= Section 907 =

Azerbaijan–United States relations

Section 907 of the 1992 United States Freedom Support Act banned any kind of direct United States aid to the Azerbaijani government. Up until 2001, this ban made Azerbaijan the only post-Soviet state not to receive direct aid from the United States government to facilitate economic and political stability. The Act was strongly lobbied for by the Armenian-American community in the US, and was enacted in response to Azerbaijan's blockade of Armenia and its support for the ethnic cleansing of Nagorno-Karabakh during the Karabakh Movement.

On October 24, 2001, the Senate adopted an amendment to the Act that would provide the President with the ability to waive Section 907. Every US president has waived Section 907 since then. On November 15, 2023, United States Senate adopted a bill that would suspend all military aid to Azerbaijan by repealing the Freedom Support Act Section 907 waiver authority for the Administration with respect to assistance to Azerbaijan for fiscal years 2024 or 2025.

In August 2025, US president Donald Trump waived Section 907 during a meeting with Azerbaijani president Ilham Aliyev in Washington. Aliyev said that the waiver "carries great symbolic significance".

== Text of Section 907 ==

Section 907 of the Freedom Support Act (Public Law 102-511)
Washington DC, 24 October 1992

Sec. 907. RESTRICTION ON ASSISTANCE TO AZERBAIJAN.

(A) RESTRICTIONS - United States assistance under this or any other Act (other than assistance under title V of this Act) may not be provided to the Government of Azerbaijan until the President determines, and so reports to the Congress, that the Government of Azerbaijan is taking demonstrable steps to cease all blockades and other offensive uses of force against Armenia and Nagorno-Karabakh.

(B) WAIVER- The restriction on assistance in subsection (a) shall not apply if the President determines, and so certifies to Congress, that the application of the restriction would not be in the national interests of the United States.

== Text of the Public Law 107-115 ==

(1) Section 907 of the FREEDOM Support Act shall not apply to--
(A) activities to support democracy or assistance under title V of the FREEDOM Support Act and section 1424 of Public Law 104-201 or non-proliferation assistance;
(B) any assistance provided by the Trade and Development Agency under section 661 of the Foreign Assistance Act of 1961 (22 U.S.C. 2421);
(C) any activity carried out by a member of the United States and Foreign Commercial Service while acting within his or her official capacity;
(D) any insurance, reinsurance, guarantee or other assistance provided by the Overseas Private Investment Corporation under title IV of chapter 2 of part I of the Foreign Assistance Act of 1961 (22 U.S.C. 2191 et seq.);
(E) any financing provided under the Export-Import Bank Act of 1945; or
(F) humanitarian assistance.

(2) The President may waive section 907 of the FREEDOM Support Act if he determines and certifies to the Committees on Appropriations that to do so--
(A) is necessary to support United States efforts to counter international terrorism; or
(B) is necessary to support the operational readiness of United States Armed Forces or coalition partners to counter international terrorism; or
(C) is important to Azerbaijan's border security; and
(D) will not undermine or hamper ongoing efforts to negotiate a peaceful settlement between Armenia and Azerbaijan or be used for offensive purposes against Armenia.
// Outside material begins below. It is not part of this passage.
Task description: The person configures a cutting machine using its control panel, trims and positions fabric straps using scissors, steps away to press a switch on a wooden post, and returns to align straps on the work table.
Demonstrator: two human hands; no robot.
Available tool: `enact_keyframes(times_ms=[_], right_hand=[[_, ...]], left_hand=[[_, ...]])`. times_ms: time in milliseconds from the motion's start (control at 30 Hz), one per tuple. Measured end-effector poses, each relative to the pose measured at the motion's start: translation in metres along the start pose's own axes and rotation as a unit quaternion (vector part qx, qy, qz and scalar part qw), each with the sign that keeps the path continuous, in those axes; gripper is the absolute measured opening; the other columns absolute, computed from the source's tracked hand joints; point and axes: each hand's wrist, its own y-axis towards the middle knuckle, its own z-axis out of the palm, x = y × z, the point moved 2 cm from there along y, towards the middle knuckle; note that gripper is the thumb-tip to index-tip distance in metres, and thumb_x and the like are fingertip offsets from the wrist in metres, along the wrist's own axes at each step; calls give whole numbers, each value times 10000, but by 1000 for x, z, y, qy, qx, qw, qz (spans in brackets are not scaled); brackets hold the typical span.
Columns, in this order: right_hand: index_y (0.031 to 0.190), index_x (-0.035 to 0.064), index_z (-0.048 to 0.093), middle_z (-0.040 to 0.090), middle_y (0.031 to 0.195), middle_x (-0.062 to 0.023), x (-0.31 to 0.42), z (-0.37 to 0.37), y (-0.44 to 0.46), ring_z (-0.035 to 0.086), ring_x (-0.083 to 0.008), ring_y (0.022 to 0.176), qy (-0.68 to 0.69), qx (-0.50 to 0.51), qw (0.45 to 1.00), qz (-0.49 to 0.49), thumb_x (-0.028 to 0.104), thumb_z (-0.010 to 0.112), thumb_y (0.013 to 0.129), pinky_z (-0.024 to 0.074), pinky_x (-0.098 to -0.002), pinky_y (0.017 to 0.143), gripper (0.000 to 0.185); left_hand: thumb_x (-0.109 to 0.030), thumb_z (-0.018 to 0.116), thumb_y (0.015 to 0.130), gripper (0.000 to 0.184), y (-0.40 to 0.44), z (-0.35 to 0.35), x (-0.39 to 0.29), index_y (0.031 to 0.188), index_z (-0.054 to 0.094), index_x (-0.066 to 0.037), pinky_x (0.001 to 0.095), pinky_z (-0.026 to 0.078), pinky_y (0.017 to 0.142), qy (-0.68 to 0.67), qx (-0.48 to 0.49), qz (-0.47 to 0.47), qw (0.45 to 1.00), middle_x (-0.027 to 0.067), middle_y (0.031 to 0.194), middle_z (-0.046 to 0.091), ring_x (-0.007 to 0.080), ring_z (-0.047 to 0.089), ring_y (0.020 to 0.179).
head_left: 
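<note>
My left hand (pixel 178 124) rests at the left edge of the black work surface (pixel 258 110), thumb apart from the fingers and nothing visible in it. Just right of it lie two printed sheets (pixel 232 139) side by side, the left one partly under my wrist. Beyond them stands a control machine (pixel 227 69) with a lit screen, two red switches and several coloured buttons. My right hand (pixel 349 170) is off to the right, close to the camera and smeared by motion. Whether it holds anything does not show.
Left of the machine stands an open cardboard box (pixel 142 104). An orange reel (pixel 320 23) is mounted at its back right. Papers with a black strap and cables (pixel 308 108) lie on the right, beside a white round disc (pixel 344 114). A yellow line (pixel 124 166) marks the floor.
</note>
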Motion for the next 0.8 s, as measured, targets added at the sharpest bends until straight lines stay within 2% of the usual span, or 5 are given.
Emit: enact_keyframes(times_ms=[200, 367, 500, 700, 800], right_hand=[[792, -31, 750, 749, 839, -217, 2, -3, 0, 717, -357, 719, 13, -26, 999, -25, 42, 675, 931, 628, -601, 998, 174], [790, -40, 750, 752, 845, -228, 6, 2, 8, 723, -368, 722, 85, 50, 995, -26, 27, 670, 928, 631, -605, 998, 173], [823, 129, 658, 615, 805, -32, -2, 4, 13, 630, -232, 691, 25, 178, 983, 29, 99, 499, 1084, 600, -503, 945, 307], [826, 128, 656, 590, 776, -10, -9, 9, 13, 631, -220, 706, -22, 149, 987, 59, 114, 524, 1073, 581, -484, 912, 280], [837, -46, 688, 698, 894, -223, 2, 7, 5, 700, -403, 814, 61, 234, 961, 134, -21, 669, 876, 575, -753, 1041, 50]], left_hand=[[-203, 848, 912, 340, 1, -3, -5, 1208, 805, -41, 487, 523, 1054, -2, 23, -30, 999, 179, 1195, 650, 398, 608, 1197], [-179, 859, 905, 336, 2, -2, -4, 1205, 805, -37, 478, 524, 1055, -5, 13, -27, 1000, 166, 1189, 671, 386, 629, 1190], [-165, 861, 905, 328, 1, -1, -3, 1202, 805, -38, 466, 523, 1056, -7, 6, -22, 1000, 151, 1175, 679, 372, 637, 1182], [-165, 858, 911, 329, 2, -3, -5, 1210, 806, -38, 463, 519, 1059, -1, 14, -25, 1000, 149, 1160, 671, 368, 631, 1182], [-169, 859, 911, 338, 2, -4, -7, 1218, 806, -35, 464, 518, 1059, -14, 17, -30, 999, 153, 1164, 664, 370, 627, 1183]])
(3) The authority of paragraph (2) may only be exercised through December 31, 2002.

(4) The President may extend the waiver authority provided in paragraph (2) on an annual basis on or after December 31, 2002, if he determines and certifies to the Committees on Appropriations in accordance with the provisions of paragraph (2).

(5) The Committees on Appropriations shall be consulted prior to the provision of any assistance made available pursuant to paragraph (2).

(6) Within 60 days of any exercise of the authority under paragraph (2) the President shall send a report to the appropriate congressional committees specifying in detail the following--
(A) the nature and quantity of all training and assistance provided to the Government of Azerbaijan pursuant to paragraph (2);
(B) the status of the military balance between Azerbaijan and Armenia and the impact of United States assistance on that balance; and
(C) the status of negotiations for a peaceful settlement between Armenia and Azerbaijan and the impact of United States assistance on those negotiations.